An unused and uncapped well decided to purge itself during the two weeks of heavy rains. Like a garden hose gone crazy, the gay brook trickled politely past the outhouse, made its way through the picnic area, graciously around the garden, and into a depression in the middle of the shooting range.

I have the pond I have been yearning for years, the pond that everyone tells me is a bad idea. Added bonus, it is only a foot deep so the water is, dare I say it…warm.

I had desperately dumped over 30 pounds of wildflower seed over the shooting range this spring, but months of constant blistering sunshine meant that few seeds had actually developed into plants. Previous to becoming a gay water feature, the area looked rather like a bomb went off there. Damn that Global Warming!


Ugly no longer, the pond is a well-polished mirror. It reflects the blue sky, glacier-clad mountains and white spruce, as well as the gay yellow flowers of the vegetables I failed to harvest in a timely manner.

Hamptons poultry are mostly made up of threatened and rare breeds. Our seven-pound Cayuga, Goth and Punk, lost their duckling fuzz and matured into an iridescent black duck and drake over the last month. I carried one in each arm and set them down in the middle of the pond, which they took to like a duck to water. They gaily preened, they gaily glided, and they gaily splashed. They defined gay.


They caught the attention of my five-pound Papillion stud, Moondoggie. He had been gaily roughhousing with our bitch, Gidget Goes Hawaiian, and bounded over the shooting range berm a good ten feet into the lake before setting the ducks with a very distinctive point.

Yes, a point. Moondoggie has been out fetching black labs his entire life and firmly believes that even though he is smaller than most waterfowl, he is still a continental spaniel, aka field dog.

Moondoggie pointed at Goth and Punk, adjusting his position as they swam around him. Chest deep in water, he looked at me, looked at the ducks, looked at me, looked at the ducks, looked at me, looked at the ducks. Completely dedicated, Moondoggie held his point for over half an hour.


‘Dorene,’ he seemed to say, ‘the ducks are swimming in a pond in the middle of our gun range. Hello! Aren’t you supposed to do something drastic about this? What ever happened to that Winchester Sweet 16 you were killing orange clay disks and political signs with just last week? Seriously?’

After fielding some very disapproving looks from my stubborn dog, who refused to respond to repeated commands to ‘come’, I walked over and physically removed him from the pond.
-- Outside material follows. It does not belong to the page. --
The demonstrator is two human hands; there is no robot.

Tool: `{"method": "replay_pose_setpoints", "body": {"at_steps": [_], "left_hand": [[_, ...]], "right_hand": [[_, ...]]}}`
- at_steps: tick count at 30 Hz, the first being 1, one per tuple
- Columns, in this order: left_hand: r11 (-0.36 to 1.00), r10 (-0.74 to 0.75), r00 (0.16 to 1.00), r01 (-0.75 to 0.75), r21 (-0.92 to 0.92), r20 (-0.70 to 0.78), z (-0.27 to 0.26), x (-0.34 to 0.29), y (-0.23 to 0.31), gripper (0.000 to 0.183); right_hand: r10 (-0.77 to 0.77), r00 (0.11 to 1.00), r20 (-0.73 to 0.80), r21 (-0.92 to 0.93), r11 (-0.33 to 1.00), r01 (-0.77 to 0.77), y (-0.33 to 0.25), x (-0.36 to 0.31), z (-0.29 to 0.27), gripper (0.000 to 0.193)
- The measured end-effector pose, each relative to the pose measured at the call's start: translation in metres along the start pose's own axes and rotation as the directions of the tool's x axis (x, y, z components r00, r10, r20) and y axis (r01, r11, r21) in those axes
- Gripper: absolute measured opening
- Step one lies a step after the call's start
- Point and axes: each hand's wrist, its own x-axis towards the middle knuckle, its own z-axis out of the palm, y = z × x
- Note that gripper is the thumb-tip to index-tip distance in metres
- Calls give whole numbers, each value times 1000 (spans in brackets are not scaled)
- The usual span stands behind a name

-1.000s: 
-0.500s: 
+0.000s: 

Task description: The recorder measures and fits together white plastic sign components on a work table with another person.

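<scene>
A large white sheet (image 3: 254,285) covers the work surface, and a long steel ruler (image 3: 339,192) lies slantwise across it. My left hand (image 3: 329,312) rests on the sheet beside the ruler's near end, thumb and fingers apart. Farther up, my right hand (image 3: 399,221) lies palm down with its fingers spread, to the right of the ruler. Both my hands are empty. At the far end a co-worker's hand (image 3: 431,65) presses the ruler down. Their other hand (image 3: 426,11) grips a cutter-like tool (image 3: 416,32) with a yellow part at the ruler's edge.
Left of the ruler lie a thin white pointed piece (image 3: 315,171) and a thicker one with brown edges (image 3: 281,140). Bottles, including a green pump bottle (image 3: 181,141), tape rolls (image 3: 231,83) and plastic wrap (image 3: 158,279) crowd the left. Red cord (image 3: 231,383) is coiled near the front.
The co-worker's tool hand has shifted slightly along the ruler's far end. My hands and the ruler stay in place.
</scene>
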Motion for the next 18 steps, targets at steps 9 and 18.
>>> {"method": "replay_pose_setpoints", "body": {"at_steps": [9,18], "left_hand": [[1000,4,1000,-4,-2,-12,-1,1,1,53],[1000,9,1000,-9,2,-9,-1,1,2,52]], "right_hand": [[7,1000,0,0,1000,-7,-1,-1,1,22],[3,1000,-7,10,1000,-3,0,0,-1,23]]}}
Moondoggie enjoyed the rest of the afternoon gaily helping Gidget herd the African pygmy goat kids in and out of their pen.


I know that a few of those who are still reading this story are fuming right now, that I would dare to use what they consider inflammatory language in such a cavalier manner.
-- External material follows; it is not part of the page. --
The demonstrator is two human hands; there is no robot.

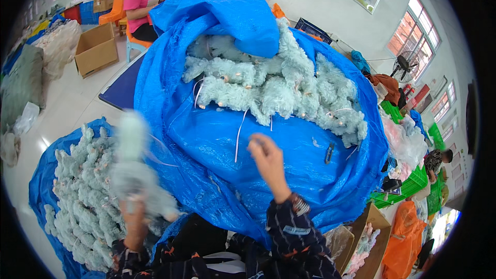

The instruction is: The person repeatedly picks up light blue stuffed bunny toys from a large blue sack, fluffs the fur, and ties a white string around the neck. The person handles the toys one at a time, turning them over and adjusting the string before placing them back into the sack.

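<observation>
Head view: gripping a blurred mint-green plush toy (135, 175), projecting forward from the closed left hand (134, 221), with right hand (268, 161) half-open, apparently empty. Probably light, soft; best grasped around the body.

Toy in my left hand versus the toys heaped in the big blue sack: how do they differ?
The held toy is off the pile, in your left hand; the heaped toys lie in the big blue sack.
The held toy is blurred; the heaped toys show more clearly.
Both the held toy and heaped toys are pale blue-green and fluffy.
</observation>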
Could it be that the American advertising industry has so engrained the idea of branding words into our fabric that if a word has a pop culture meaning every other meaning for that word can no longer be used? We regularly crucify people over using words in proper context with their traditional meaning. Force a written public apology, expel them from school, fire their asses because some one might be offended.
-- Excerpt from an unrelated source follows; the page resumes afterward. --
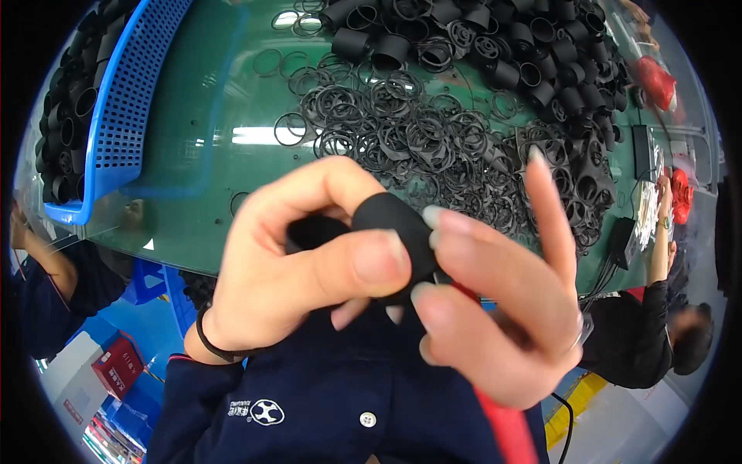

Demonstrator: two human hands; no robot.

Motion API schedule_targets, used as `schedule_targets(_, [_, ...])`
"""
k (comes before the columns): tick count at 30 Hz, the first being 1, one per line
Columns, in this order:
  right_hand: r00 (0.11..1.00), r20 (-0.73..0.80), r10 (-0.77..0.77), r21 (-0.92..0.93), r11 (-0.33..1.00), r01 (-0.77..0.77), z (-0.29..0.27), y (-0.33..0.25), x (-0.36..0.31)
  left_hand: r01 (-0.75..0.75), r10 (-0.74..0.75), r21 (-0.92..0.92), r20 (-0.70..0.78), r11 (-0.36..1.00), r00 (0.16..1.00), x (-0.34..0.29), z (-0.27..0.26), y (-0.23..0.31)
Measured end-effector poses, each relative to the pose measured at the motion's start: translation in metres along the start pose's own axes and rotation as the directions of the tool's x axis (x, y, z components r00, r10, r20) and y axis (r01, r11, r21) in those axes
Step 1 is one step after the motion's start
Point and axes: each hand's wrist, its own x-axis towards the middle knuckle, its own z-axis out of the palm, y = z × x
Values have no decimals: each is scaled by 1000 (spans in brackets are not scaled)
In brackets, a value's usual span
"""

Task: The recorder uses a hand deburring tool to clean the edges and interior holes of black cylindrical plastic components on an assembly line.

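Note:
My left hand (270,259) is closed around a short, hollow black cylinder (390,213), thumb on its near side. At the cylinder's right end, the fingertips of my right hand (502,301) press in close to the rim. A red-handled tool (506,421) extends below my right palm, blurred. A small pale glint shows between the fingertips and the cylinder. My fingers hide most of the tool, so its kind is unclear. Beyond my hands lies a wide heap of thin black rings (410,124) on the green table (185,147).
A blue perforated basket (120,116) stands at the left, with black cylinders (69,127) beyond its wall. More black cylinders (533,58) are piled at the far right. Black boxes with cables (621,241) sit at the right edge. Other people (638,332) are on both sides.

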Motion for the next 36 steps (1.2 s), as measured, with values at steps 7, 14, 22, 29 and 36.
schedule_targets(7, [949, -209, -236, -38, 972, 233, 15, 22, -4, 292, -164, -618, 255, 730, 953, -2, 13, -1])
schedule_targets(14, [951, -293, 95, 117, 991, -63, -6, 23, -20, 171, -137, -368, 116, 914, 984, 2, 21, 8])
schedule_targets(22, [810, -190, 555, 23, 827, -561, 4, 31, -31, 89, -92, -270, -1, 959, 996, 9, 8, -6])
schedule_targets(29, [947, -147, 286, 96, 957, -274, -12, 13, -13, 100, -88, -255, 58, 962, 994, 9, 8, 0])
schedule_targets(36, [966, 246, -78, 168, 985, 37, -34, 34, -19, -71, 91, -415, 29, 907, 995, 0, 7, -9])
I am offended! When did we become so myopic? Why are we giving so much power to the agenda of haters? Why do we allow them to take away our ability to express ourselves in a proper and fitting manner? Linguistic terrorists. Vocabulary Inquisition.

I am over it.

This is a spike for all of the Freedom of Speech quashers: instead of complaining that it is offensive when I say that I threw some faggots on the fire or that my shirt is gay, instead invest your time in doing something constructive - like actually living a lifestyle of acceptance, civility, and tolerance.

Bitch
-noun
1. a female dog.
2. a female of canines generally.
3. slang
a. a malicious, unpleasant, selfish person, esp. a woman.
b. a lewd woman.

Faggot
-noun
1. a bundle of sticks, twigs, or branches bound together and used as fuel.
2. a bundle of pieces of iron or steel to be welded, hammered or rolled together at high temperature
3. a male homosexual

Gay
-adjective
1. having or showing a merry, lively mood.
2. bright or showy.
3. given to or abounding in social or other pleasures.